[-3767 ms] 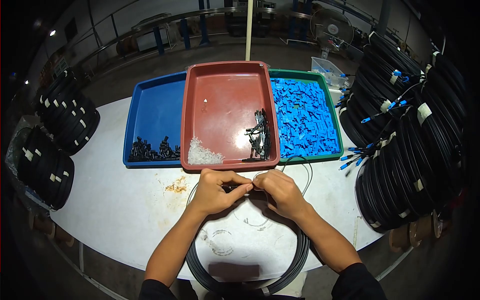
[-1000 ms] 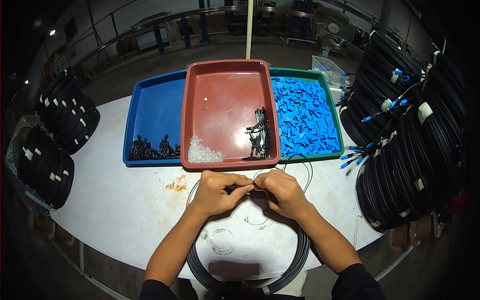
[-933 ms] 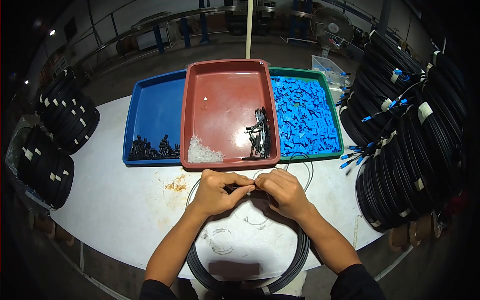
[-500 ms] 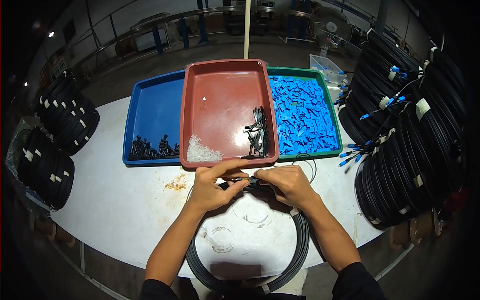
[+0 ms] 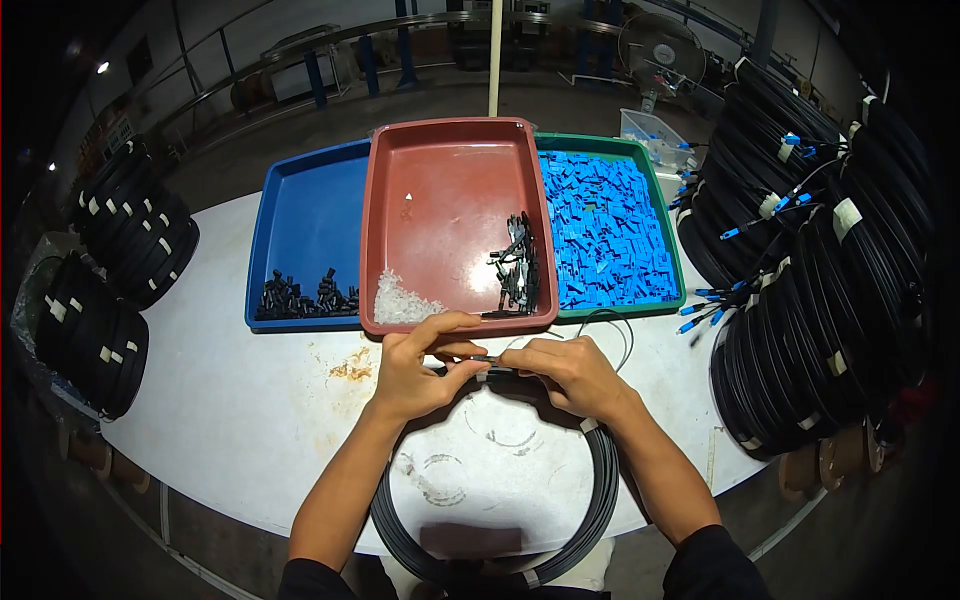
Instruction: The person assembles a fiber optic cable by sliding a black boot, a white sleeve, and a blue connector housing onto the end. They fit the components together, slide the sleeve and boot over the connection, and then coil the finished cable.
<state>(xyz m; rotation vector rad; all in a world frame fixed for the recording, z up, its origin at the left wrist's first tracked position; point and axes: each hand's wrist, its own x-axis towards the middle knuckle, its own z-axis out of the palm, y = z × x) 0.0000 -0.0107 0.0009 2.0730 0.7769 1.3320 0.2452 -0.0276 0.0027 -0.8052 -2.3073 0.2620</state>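
Note:
My left hand (image 5: pixel 420 370) pinches a slim black connector piece (image 5: pixel 485 359) between thumb and fingers, just in front of the red-brown tray (image 5: pixel 460 328). From the other side, my right hand (image 5: pixel 570 372) has its fingers closed at the right end of this piece, apparently on the cable end; the fingertips hide most of it. Under both hands lies a coil of black cable (image 5: pixel 604 490), bound with white tape and overhanging the table's near edge. A thin loop of cable (image 5: pixel 628 345) rises behind my right hand.
Clear plastic bits (image 5: pixel 405 303) and black connector parts (image 5: pixel 517 270) lie in the red-brown tray. Left, a blue tray (image 5: pixel 310 215) holds small black pieces; right, a green tray (image 5: pixel 680 290) holds blue connector housings (image 5: pixel 610 230). Cable coils stack at left (image 5: pixel 95 340) and right (image 5: pixel 800 360).
My left hand has shifted slightly left, its index finger lifting a little. The right fingertips have moved a little left along the piece, covering more of it.

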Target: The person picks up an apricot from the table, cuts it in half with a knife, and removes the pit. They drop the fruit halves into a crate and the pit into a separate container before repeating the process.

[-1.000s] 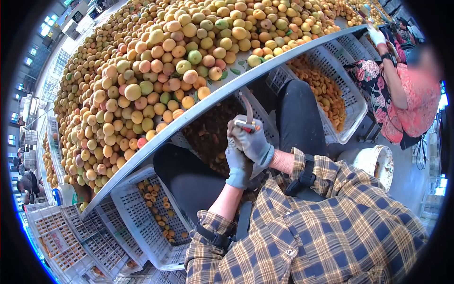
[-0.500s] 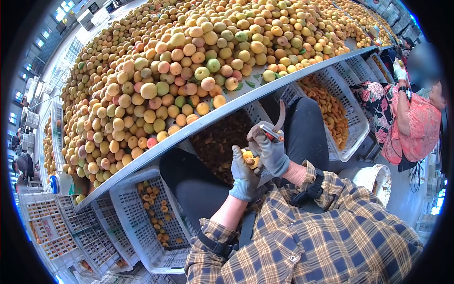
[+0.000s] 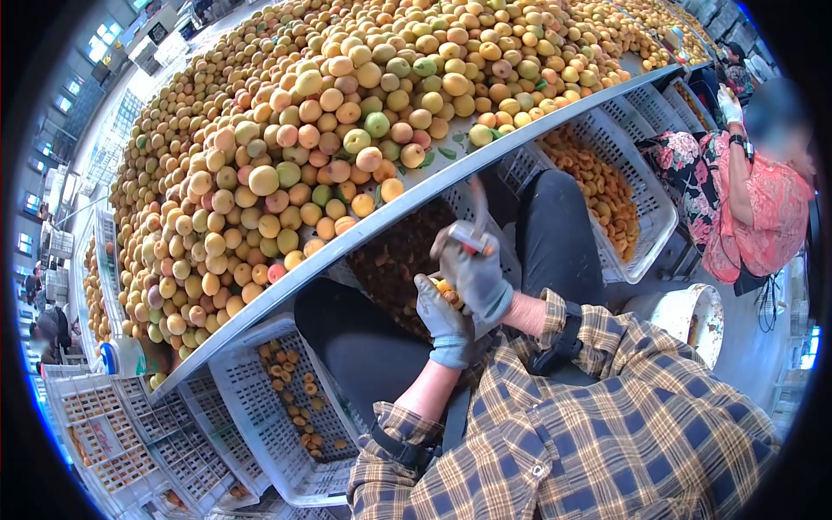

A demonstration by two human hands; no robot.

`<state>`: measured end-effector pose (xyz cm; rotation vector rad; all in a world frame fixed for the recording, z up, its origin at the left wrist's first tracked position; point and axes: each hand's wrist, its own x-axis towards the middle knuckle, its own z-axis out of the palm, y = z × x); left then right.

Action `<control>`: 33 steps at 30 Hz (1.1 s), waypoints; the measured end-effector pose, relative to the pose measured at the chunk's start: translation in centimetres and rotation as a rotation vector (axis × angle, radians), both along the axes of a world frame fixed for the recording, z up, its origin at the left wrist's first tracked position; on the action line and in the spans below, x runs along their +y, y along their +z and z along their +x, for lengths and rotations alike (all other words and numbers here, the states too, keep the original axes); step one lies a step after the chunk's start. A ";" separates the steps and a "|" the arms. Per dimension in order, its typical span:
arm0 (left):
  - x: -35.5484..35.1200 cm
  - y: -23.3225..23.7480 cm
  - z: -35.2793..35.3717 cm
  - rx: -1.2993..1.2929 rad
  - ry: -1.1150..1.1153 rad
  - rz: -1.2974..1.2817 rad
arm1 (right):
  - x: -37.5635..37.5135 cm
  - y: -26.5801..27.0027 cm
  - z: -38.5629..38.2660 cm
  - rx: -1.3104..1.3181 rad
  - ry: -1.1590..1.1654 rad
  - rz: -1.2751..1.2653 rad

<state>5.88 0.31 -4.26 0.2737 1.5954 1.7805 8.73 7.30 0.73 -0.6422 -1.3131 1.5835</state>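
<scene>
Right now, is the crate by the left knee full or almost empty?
Almost empty: the crate shows bare floor, only a few scattered halves.

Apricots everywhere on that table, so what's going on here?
A seated person in a plaid shirt works just below the table edge, and the table is heaped with apricots. The gloved left hand holds one apricot, and the gloved right hand holds a small knife right above it. White crates underneath hold cut fruit halves. Another person in a floral top is at the right.
</scene>
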 end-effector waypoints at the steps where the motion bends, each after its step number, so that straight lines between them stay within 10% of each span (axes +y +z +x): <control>1: 0.4 0.8 0.3 0.067 0.029 -0.041 | -0.4 0.1 -0.1 -0.009 0.022 0.210; 6: 0.9 1.9 0.2 -0.412 0.000 0.049 | -0.3 -0.1 1.0 -0.141 0.155 0.584; 9: 0.3 0.4 -1.0 -0.726 -0.051 -0.055 | 1.1 -0.5 1.2 0.168 0.134 -0.527; 18: 0.1 -5.9 -2.1 -1.042 -0.332 0.373 | 3.5 -1.2 1.7 0.389 0.157 -1.204; 28: 0.5 -3.1 -3.4 -1.141 -0.143 0.166 | 5.3 -0.3 3.0 0.265 0.147 -0.683; 33: -3.2 3.8 -5.6 -0.681 -0.131 0.367 | 4.6 1.0 4.7 -0.203 0.339 -0.409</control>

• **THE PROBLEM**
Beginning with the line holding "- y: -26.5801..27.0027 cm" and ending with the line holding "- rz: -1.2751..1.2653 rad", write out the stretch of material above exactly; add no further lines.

• **SOLUTION TO THIS PROBLEM**
  - y: -26.5801..27.0027 cm
  - z: -38.5629..38.2660 cm
  - rx: -1.3104..1.3181 rad
  - ry: -1.1590..1.1654 rad
  - rz: -1.2751..1.2653 rad

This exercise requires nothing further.